Neil Marshall is a director whose new movie I always look forward to, being capable as few others to mix action, horror, and adventure like in The Lair, released in theaters in 2022.
A story that, at first glance, merely rehashes many stereotypes we already know from many others like it and within a low-budget production, but of course, we never judge a gift by its packaging.
In a nutshell, it revolves around the beautiful Lieutenant Sinclair, a brave Royal Air Force pilot shot down in the middle of enemy territory on Afghan soil.
Fleeing the insurgent pack that wants to tear her apart, she ends up inside a Russian-era bunker that has remained shut down for more than 30 years, where she discovers some tanks containing giant, monstrous humanoid-looking beings.

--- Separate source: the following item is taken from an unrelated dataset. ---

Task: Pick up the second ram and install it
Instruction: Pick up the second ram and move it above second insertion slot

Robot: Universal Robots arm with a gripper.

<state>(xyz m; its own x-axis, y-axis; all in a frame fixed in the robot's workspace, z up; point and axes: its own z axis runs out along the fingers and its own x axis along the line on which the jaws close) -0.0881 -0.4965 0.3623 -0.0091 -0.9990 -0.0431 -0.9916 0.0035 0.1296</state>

During the shootout against the enemy, the tanks shatter into a thousand pieces, and the creatures are unleashed, starting to kill anyone indifferently, regardless of the uniform color.
Fortunately, Sinclair and the rebel driver escape, ending up in the hands of an American patrol that takes them to their miserable and isolated base camp.
Of course, no one wants to believe them when they talk about what they saw, except that the monsters will attack the base that same night, effortlessly slaughtering most of the soldiers.
At that point, the few survivors must join forces and make a common front, including the Afghan driver, fighting a dark secret from the distant past of the Russian invasion of that country, which they will learn was a cover war for an even more dangerous enemy.
Are You Not Entertained?
I have no idea how the relationship between Neil Marshall and Charlotte Kirk works outside of the cinematic context. Still, I can say with certainty that their creative synergy has produced movies that I have so far always enjoyed, such as The Reckoning and the more recent The Lair of 2022.
However, I notice a curious trend with each of their movie releases: a kind of resistance from a large audience sector.
Although these people always recognize and appreciate Marshall’s mastery, unchanged over time, there is always some irritation with Kirk, whose dual role as lead actress and co-writer seems to inspire disapproval.
While telling an alien and monstrous storyline, The Lair still maintains a light and fun soul typical of the 70s and 80s era, not to mention its moments of genuine horror and tension.
Moreover, the screenplay offers an unusual interpretation of the Afghanistan war of the 1990s, this time revised through the creative sci-fi lens.
Also, within the herd of these warriors, there are no entirely positive characters or absolute truth holders. Instead, it is a gallery of men and women, each with their own imperfections, inclined to make mistakes even in the most intense moments of crisis.
However, their disposition for mutual sacrifice emerges as the most authentic value, and in the end, that is all that matters.
The movie is full of exciting and entertaining shootouts and fights, although fortunately, the CGI shines in its almost total absence, making the splatter horror sequences acquire a vivid intensity in the bloody practical effects directly realized on the set.
Thereby, those who believe that expensive digital special effects are indispensable should sometimes accept the more traditional and realistic techniques, because, in the end, what matters is what Russell Crowe said in Gladiator: Are You Not Entertained?
Soldiers on an unintentional Suicide Squad
Let’s turn to some of the central figures I most enjoyed in this adventure, outsiders who happen to step into the heroes’ shoes more out of desperate necessity than a conscious decision.
Obviously, at the forefront is always Charlotte Kirk, perhaps at times with an overly severe attitude while it could have been more easygoing, whose performance, however, is no worse from established male action stars such as Jason Statham or Keanu Reeves as John Wick.
Helping her in the endeavor is the valiant Jonathan Howard as Sgt. Tom Hook almost immediately becomes Kirk’s relentless right-hand man, even though he would technically be in charge when his superior decides to sacrifice by jumping with a grenade at the aliens.
Of course, it would be unfair for Kirk to be the only British soldier, so we also have the eccentric Jamie Bamber as Major Roy Finch as another circumstantial hero, caught up in events beyond the ordinary in a remote corner of the world.
Among the others, the funniest is undoubtedly the exuberant actress Kibong Tanji, who brings to life the battling Jade Lafayette, a compulsive soldier and thief who steals anything and then denies it with absolute ease.
Finally, let’s talk about Hadi Khanjanpour, a prisoner who initially does not seem to offer much yet grows and becomes an interesting character when his tragic past interweaves the actual history of the invasion with the sci-fi elements of the aliens’ arrival.
If you really want and must, you can call The Lair just one of the many B movies of 2022; however, when I see Neil Marshall‘s name, I will always return that child sitting in the movie theater with a bucket of popcorn, waiting for that show that this director always knows how to provide.